Looking ahead, AI will be a serious accelerant in the threat landscape. It’s already changing the nature of attacks, making them faster, more targeted, and harder to detect. That’s not theoretical. It’s real, and it’s already happening. Organizations that fail to integrate AI-driven threat modeling and response will inevitably fall behind. The National Cyber Security Centre has warned of a growing divide between those that adapt to AI-enabled threats and those that don’t. Government must ensure it’s in the first category, not the second.
Decision-makers should view the 2025–2030 period as a critical investment window. After the next Spending Review, there’s an opportunity to set new benchmarks for transparency, talent development, and proactive defense. If those tools are clearly defined and rapidly deployed, the UK can move toward becoming cyber-resilient.
Recap
Right now, the UK government isn’t moving fast enough to stay ahead of the threat curve. That’s a problem, and it should concern anyone in a leadership role, public or private sector. Legacy infrastructure, leadership gaps, underfunded talent pipelines, and an overreliance on vague central guidance have created vulnerabilities across the board. And the threat landscape isn’t slowing down.
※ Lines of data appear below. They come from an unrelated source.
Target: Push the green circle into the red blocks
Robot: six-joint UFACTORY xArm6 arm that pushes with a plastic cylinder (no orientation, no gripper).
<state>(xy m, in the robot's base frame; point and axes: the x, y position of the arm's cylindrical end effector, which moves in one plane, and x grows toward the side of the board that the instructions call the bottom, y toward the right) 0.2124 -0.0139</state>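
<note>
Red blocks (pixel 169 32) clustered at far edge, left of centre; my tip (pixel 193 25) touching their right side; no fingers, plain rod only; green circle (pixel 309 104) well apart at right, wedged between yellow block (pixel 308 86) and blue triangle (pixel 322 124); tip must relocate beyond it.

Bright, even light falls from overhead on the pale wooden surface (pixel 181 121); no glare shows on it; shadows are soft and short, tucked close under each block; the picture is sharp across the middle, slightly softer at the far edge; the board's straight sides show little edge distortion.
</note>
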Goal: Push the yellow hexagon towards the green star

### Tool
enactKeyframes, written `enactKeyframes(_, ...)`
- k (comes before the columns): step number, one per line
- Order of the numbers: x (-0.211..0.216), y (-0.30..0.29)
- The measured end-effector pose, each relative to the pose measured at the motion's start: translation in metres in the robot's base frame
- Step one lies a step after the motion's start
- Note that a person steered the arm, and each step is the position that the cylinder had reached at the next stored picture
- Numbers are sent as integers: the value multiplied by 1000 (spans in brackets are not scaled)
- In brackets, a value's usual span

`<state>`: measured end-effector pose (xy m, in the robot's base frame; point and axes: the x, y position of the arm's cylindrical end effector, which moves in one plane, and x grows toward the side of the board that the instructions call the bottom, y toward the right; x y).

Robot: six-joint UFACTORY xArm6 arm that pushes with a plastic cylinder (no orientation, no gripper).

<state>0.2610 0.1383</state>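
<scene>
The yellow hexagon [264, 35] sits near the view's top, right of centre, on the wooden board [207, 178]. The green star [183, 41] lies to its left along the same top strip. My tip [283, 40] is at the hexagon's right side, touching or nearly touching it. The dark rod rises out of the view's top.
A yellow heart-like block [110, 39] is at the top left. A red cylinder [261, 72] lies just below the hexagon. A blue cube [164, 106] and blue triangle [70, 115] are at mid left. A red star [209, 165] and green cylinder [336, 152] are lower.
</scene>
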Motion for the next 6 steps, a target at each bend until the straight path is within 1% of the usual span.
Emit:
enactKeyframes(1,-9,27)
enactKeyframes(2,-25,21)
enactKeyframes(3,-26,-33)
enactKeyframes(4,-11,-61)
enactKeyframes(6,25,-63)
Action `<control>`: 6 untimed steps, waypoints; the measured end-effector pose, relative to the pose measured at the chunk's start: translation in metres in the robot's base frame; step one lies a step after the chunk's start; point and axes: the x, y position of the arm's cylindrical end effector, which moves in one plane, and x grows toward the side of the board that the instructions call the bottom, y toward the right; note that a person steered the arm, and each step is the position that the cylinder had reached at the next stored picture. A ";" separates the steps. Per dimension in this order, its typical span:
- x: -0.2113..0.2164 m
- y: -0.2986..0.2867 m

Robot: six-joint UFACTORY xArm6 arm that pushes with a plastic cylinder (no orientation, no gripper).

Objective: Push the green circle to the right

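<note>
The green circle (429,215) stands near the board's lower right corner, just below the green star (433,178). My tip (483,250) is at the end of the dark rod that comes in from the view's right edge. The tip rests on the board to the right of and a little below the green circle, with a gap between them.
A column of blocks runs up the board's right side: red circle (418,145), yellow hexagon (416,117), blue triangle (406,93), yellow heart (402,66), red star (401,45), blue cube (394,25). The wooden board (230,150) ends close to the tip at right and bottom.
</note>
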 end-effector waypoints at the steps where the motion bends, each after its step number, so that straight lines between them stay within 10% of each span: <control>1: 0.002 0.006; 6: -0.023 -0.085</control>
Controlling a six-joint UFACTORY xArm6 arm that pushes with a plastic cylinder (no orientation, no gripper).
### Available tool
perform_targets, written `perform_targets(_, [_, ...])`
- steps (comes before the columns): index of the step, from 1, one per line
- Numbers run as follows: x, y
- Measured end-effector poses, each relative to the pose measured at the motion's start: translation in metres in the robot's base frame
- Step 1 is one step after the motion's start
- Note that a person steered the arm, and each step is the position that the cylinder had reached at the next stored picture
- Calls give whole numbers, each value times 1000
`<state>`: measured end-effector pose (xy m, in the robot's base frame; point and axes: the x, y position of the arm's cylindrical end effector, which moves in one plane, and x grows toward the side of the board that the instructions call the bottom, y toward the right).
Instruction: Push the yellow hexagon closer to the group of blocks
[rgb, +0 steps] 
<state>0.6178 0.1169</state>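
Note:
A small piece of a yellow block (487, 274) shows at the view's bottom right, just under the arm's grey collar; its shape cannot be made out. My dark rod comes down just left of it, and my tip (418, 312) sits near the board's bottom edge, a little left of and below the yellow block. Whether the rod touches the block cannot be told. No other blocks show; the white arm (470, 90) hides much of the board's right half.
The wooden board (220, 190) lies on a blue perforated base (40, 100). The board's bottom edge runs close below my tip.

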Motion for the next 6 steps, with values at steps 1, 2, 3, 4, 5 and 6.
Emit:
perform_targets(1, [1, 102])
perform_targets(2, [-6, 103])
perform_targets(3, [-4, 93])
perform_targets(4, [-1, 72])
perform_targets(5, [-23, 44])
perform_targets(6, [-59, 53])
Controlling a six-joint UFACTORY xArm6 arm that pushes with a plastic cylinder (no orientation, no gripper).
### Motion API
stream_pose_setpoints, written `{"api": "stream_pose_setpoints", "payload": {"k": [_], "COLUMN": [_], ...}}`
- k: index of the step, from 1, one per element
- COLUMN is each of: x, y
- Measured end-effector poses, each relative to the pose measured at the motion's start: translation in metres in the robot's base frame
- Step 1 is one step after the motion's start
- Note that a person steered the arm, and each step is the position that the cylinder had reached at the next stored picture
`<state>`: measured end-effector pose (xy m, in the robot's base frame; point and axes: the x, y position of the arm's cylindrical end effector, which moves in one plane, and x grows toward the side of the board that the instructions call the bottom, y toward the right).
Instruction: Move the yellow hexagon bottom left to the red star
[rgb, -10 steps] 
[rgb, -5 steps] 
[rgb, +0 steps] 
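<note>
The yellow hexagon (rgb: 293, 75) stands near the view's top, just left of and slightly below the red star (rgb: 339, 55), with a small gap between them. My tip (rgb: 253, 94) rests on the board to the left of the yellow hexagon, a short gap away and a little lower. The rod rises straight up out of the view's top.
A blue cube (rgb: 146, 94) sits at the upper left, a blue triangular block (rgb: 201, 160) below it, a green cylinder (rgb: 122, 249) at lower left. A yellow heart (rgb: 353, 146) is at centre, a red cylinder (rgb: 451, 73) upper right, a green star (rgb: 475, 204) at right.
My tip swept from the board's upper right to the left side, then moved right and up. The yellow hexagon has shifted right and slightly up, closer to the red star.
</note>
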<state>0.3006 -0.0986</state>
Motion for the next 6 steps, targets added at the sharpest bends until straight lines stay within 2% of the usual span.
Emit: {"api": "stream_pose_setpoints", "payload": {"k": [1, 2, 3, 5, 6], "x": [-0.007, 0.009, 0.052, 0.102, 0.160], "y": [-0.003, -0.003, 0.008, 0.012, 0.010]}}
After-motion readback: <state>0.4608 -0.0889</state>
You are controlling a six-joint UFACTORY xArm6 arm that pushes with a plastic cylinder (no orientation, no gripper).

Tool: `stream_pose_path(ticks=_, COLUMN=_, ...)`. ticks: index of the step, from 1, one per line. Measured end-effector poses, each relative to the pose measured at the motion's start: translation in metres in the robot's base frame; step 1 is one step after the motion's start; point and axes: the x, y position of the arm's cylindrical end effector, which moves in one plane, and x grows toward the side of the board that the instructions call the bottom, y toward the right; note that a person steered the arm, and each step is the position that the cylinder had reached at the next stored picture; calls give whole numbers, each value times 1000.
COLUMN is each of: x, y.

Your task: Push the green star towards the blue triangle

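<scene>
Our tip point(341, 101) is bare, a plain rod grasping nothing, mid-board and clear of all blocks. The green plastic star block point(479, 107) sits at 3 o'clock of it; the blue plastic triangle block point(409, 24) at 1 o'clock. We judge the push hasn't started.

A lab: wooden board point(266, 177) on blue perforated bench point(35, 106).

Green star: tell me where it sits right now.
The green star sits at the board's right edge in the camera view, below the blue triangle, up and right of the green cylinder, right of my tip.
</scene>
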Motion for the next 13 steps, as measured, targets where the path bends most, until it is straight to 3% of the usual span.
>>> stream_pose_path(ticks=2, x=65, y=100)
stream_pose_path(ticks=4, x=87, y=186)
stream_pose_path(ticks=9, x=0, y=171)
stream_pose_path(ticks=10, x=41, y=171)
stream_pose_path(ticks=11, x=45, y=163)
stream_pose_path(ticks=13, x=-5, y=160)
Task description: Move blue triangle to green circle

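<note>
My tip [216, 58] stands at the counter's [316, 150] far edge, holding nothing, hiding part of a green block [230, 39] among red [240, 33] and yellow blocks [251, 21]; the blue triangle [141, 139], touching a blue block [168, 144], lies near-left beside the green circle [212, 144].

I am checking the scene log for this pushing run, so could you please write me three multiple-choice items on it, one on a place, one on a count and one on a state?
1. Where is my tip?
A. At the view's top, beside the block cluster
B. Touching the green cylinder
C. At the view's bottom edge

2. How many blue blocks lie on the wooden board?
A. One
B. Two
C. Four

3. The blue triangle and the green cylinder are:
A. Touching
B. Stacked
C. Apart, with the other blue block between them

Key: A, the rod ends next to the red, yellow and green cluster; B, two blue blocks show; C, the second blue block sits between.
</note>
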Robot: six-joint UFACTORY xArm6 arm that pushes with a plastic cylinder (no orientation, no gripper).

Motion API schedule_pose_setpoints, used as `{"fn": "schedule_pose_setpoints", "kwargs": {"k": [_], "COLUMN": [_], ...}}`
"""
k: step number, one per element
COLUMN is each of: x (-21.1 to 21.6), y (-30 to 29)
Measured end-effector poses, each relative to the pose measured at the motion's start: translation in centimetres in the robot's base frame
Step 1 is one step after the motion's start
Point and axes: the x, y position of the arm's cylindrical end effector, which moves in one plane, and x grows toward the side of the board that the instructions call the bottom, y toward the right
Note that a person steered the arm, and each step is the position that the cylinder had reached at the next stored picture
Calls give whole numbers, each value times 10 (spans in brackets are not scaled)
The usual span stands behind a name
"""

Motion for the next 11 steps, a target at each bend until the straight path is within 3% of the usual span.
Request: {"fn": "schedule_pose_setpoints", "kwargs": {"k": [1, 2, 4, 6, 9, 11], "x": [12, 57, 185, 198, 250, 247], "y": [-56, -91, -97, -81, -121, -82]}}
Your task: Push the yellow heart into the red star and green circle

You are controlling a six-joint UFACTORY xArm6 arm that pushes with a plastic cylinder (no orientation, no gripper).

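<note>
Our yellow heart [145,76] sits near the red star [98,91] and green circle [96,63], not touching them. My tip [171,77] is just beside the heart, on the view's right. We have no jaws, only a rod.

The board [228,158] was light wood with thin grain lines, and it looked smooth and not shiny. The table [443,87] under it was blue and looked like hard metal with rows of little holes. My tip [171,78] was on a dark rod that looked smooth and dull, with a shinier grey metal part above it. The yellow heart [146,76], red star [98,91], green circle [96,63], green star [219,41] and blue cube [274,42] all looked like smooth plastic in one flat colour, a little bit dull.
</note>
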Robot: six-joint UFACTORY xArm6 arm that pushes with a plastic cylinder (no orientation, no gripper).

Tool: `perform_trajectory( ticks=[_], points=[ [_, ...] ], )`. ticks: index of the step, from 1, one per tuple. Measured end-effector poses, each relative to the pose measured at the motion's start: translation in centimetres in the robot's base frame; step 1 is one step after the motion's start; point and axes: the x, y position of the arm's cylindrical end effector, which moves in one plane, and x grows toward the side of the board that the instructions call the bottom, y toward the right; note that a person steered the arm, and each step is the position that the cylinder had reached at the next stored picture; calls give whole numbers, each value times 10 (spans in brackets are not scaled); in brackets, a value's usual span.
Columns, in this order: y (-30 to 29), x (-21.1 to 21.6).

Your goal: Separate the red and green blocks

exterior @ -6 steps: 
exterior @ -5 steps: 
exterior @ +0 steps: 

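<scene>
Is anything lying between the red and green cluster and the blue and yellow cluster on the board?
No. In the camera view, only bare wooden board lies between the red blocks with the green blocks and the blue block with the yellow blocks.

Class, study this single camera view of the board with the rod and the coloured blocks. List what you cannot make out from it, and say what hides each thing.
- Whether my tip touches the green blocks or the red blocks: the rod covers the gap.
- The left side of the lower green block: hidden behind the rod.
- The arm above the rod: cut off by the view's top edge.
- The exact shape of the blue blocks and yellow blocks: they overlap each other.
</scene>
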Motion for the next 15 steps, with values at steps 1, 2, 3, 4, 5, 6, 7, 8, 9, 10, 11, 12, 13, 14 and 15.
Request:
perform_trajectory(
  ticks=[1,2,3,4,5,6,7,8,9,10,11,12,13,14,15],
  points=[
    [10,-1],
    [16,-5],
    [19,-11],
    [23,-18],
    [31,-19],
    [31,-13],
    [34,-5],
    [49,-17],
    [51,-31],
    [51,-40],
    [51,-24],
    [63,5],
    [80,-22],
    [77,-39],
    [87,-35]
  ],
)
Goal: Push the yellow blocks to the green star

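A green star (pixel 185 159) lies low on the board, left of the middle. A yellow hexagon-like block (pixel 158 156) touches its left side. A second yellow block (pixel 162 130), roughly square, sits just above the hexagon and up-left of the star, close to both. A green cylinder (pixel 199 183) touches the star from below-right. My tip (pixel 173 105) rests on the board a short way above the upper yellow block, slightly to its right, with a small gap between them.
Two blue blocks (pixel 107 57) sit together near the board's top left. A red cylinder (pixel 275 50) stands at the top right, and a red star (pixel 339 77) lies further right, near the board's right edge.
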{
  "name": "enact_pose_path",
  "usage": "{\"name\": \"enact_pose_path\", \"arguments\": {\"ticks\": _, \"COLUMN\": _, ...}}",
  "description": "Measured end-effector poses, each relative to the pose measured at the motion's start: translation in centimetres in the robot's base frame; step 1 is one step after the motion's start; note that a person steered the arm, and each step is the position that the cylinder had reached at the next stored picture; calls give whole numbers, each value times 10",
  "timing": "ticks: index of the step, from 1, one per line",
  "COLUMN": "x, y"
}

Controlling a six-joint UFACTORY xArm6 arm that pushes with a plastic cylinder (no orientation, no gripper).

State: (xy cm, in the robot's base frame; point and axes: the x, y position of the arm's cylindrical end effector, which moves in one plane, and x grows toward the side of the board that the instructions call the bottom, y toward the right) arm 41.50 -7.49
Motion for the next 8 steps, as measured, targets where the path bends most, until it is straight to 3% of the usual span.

For executives, this moment is a signal. Cybersecurity is no longer a siloed responsibility owned by IT. It’s a top-level business risk with operational impact. Whether you lead a government department or a global enterprise, the message is the same: if you’re not integrating cyber strategy into core leadership decisions, you’re leaving your organization exposed.
Future-ready organizations, ones that will thrive in an AI-driven threat environment, will be defined by how quickly they adapt, how deeply they embed security leadership, and how seriously they invest in talent and transparency. That’s true for government, and it’s true for business. The time to act was yesterday. The opportunity to lead is now.